Приговор отца Павла: грешницу раздеть донага, выпороть всей деревней, потом изгнать из общины. Привели оседланную лошадь, руки женщины связали верёвкой и привязали к седлу.
Собравшиеся встали в два ряда. Староста хлопнул лошадь ладонью по крупу. Животное пустилось медленным шагом между рядами мужчин и женщин, вооруженных кольями и плетьми. Григорий, присутствовавший при кровавой драме, пришел в ужас. Его друзья-соседи стали палачами, даже его отец! Бедную женщину избивали за то, что делали сами судьи и палачи. Кто без греха пусть первым ударит…
Жертва после первых ударов упала в обморок, лошадь потащила её из деревни, строй экзекуторов распался, все пошли по домам. Григорий пошел по следу лошади. Нашел её в поле.

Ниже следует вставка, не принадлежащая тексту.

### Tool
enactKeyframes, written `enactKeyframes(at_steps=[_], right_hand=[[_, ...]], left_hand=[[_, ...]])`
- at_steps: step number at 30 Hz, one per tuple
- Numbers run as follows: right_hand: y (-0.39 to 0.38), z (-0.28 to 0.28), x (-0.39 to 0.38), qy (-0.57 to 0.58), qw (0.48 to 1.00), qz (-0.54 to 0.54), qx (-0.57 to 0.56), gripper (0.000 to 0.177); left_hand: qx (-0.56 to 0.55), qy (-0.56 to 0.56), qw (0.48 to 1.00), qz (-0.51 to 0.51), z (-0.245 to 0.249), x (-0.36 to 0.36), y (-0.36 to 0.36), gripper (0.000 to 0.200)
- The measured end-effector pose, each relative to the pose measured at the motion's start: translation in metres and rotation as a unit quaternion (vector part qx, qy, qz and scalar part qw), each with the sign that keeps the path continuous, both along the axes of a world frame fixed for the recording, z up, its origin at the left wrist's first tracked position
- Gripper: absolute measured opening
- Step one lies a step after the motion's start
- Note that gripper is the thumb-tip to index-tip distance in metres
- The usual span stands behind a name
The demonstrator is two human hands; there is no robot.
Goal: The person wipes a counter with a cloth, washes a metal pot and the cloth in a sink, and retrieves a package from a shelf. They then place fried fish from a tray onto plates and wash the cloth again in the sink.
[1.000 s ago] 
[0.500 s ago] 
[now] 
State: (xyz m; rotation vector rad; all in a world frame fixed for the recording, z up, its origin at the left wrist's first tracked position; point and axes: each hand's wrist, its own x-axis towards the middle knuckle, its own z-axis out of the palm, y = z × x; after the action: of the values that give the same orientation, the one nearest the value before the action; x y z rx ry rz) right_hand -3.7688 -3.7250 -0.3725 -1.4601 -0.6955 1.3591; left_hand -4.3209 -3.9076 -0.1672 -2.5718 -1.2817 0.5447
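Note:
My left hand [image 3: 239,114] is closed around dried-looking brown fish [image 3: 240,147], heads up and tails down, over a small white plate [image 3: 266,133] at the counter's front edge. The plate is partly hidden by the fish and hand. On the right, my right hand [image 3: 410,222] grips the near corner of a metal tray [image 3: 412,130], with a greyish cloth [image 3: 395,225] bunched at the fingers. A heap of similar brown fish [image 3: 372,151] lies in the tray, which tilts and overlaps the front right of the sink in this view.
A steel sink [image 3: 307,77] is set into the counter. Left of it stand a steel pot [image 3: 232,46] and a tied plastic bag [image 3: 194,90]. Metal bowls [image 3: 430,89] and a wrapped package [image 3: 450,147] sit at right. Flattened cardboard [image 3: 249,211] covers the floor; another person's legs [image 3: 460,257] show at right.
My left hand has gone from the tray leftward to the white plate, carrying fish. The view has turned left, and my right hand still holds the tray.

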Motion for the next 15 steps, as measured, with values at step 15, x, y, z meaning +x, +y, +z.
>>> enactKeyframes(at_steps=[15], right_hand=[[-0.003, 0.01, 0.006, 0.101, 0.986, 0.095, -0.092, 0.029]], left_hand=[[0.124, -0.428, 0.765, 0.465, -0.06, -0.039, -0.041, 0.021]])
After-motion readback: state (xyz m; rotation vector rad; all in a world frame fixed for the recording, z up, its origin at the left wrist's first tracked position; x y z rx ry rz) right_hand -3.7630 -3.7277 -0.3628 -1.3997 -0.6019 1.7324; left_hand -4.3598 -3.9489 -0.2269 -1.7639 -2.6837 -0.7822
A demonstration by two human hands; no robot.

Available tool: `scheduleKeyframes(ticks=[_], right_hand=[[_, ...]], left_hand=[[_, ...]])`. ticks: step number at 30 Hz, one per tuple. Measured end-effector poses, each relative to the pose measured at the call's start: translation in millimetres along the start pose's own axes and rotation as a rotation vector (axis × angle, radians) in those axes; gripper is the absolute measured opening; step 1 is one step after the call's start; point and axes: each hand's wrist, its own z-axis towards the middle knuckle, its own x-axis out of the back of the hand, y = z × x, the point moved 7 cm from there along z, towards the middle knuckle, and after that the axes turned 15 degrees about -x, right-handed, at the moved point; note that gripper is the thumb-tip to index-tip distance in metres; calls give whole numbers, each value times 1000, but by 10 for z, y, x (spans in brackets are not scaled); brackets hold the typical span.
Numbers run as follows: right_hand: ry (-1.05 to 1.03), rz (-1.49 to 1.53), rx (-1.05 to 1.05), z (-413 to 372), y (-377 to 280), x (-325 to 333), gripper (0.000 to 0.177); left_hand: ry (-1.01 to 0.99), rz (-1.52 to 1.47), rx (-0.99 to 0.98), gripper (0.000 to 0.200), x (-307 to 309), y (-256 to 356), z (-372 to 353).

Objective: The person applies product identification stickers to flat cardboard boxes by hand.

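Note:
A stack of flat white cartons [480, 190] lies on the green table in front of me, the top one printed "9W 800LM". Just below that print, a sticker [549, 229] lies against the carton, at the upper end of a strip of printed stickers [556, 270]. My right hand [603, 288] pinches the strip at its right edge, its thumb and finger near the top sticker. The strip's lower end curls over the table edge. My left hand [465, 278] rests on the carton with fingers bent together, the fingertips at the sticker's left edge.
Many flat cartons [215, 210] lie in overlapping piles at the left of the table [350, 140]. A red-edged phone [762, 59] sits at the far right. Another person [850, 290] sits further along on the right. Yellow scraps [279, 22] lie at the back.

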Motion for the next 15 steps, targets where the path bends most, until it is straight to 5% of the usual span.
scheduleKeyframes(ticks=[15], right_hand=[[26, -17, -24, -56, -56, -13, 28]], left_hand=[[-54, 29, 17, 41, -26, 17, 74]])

Освободив, опустился рядом на колени, осмотрел ссадины и синяки. Кровь из ран удалось быстро унять. Под его прикосновениями боль исчезла. После добрались до убежища в лесу.
Спасенная, с трудом поверившая в чудесное избавление, хотела отблагодарить спасителя по-женски, но он уклонился. Григорий каждую ночь всю неделю приносил ей еду.
Оправившись, она тайком пробралась в свой дом, достала из подпола припрятанный на черный день золотой империал для новой жизни. Проводив женщину в сторону пристани, Григорий вернулся в село. Там играли свадьбу. Григорий впервые напился. Пьяные мужики и парни стали оглядываться вокруг в поисках женщин.
Кто-то подсказал, что видели вдову за деревней. Мужики кинулись к лошадям. Григорий тоже. Вдову догнали быстро. Она пришла в ужас, решила, что Григорий надоумил. Её взгляд, пронзивший его сердце укором, заставил его действовать.
Григорий загородил собой вдову. От неожиданности нападавшие опешили, не протестуя, повернули коней. Вдова молча пошла дальше. Григорий остался один, не мог сдвинуться с места. Потом побежал, не разбирая дороги. Внезапно остановился, упал на колени, разрыдался, горячо прося Бога о прощении за грех трусости, который едва не совершил. С этого момента он ощутил в себе присутствие неведомой силы, осознал внутри себя существования божества, согревающего и дарящего ощущения неземного счастья. Разум жаждал познать истину.
Однажды Григорий пахал и вдруг почувствовал, что свет, всегда в нем присутствующий, расширяется. Он упал на колени. Перед ним открылся образ Казанской Божией Матери. Время словно растворилось в вечности. Видение исчезло, Григория пронзила боль. Его колени, оказалось, упирались в острые камни, кровь из порезов текла прямо на землю. Духовное потрясение вывело его из порядка мира сего, хотя оно со временем угасало, но духовная заноза в сознании не давала забыть о вечном. Но и дух мира накатывал волна за волной.
В «Житие опытного странника» Григорий писал: «Когда я жил сперва, как говорится, в мире до 28 лет, то был с миром, то есть любил мир и то, что в мире, и был справедлив и искал утешение с мирской точки зрения. Много в обозах ходил, много ямщичал, и рыбу ловил, пашню пахал. Действительно это все хорошо для крестьянина!
Много скорбей было мне: где бы какая сделалась ошибка, будто как я, а я вовсе не причем. В артелях переносил разные насмешки. Пахал усердно и мало спал, а всё же таки в сердце помышлял, как бы чего найти, как люди спасаются».
Кабы знак какой свыше!.. Но Небо молчало. Жизнь для Григория превращалась в тягостное ожидание. Молитва иссякала, как чистый родник, вера растворялась в ночи души.
Зашел как-то в кабак, а так дым коромыслом. Веселится народ, как будто праздник над обыденностью справляет. Григорий бросился в пляс, да так, что остановиться не мог, как в буйство впал. Отбивал коленца до изнеможения, словно внутреннюю тоску хотел выбить. Эх, удаль русская молодецкая! Но хоть на время тоску о неизбывном приглушил. А там и пошло и поехало. Уже и ни одной деревенской гулянки не пропускал. Душа тянулась к музыке и пляске, словно хотела вырваться на волю. Его слабостью потом воспользуются недруги.